A PLEDGE to support staff who are carers for someone at home has been made by Worcestershire County Council.
The Working for Carers Charter commits the authority to create a carer-aware workplace.
It is estimated that three in five people become carers at some stage of their lives and many must juggle their role with a job.
Currently it is believed one in seven members of the county’s workforce is a working carer.
Figures from the Office for National Statistics show that the proportion of people providing care peaks at the age of 56 for women and 59 for men, at which point around one in four women and more than one in six men are informal carers.
More women than men are carers, until the age of 74.
Informal carers are most likely to be caring for a parent: 40 per cent of female carers and 38 per cent of male carers are helping their mother or father (or both).

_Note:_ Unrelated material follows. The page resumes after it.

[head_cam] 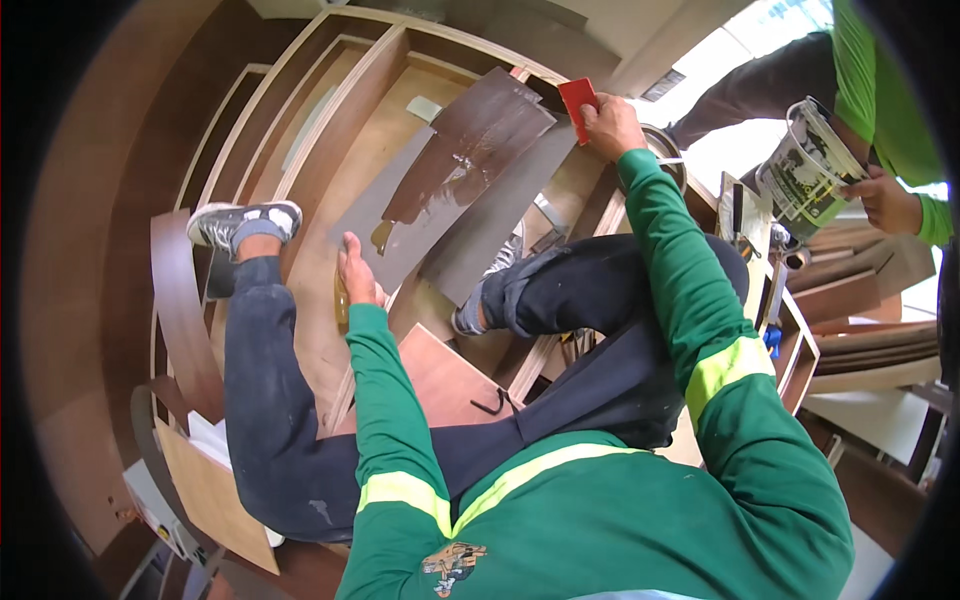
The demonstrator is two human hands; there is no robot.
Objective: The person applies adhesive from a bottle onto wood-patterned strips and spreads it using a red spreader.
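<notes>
My right hand (613,127) grips a red flat spreader (578,110) beyond the upper right end of the laminate sheets. My left hand (360,276) is raised beside the lower left end of a grey sheet (405,225); an amber bottle or glue-like mass (341,300) shows at its far side, and whether the hand holds it I cannot tell. Wet, shiny brown glue (457,169) covers part of the sheets, with an amber blob (381,237) near its lower end. Another grey strip (487,217) lies alongside, to the right.
A wooden cabinet frame (375,71) with compartments lies under my feet. At right a co-worker in a green sleeve holds a plastic bucket (806,172). A round can (664,154) stands beyond my right wrist. A plywood panel (450,375) lies between my legs; stacked boards (862,322) are at right.
</notes>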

Men are more likely than women to be caring for their spouse or partner – among informal carers, around one in four men compared with around one in six women – but women are more likely to be providing care to people living in a different household.
Overall, women take on a greater share of informal care than men.
Councillor Adrian Hardman Cabinet Member with Responsibility for Adult Social Care said; “As one of Worcestershire’s largest employers, we want to ensure that our staff who have caring responsibilities, get appropriate support when required.
“Our aim is to support carers in their caring roles where appropriate and help ease some of the pressure they face. Becoming an accredited employer means we are able to appropriately support carers throughout the organisation.”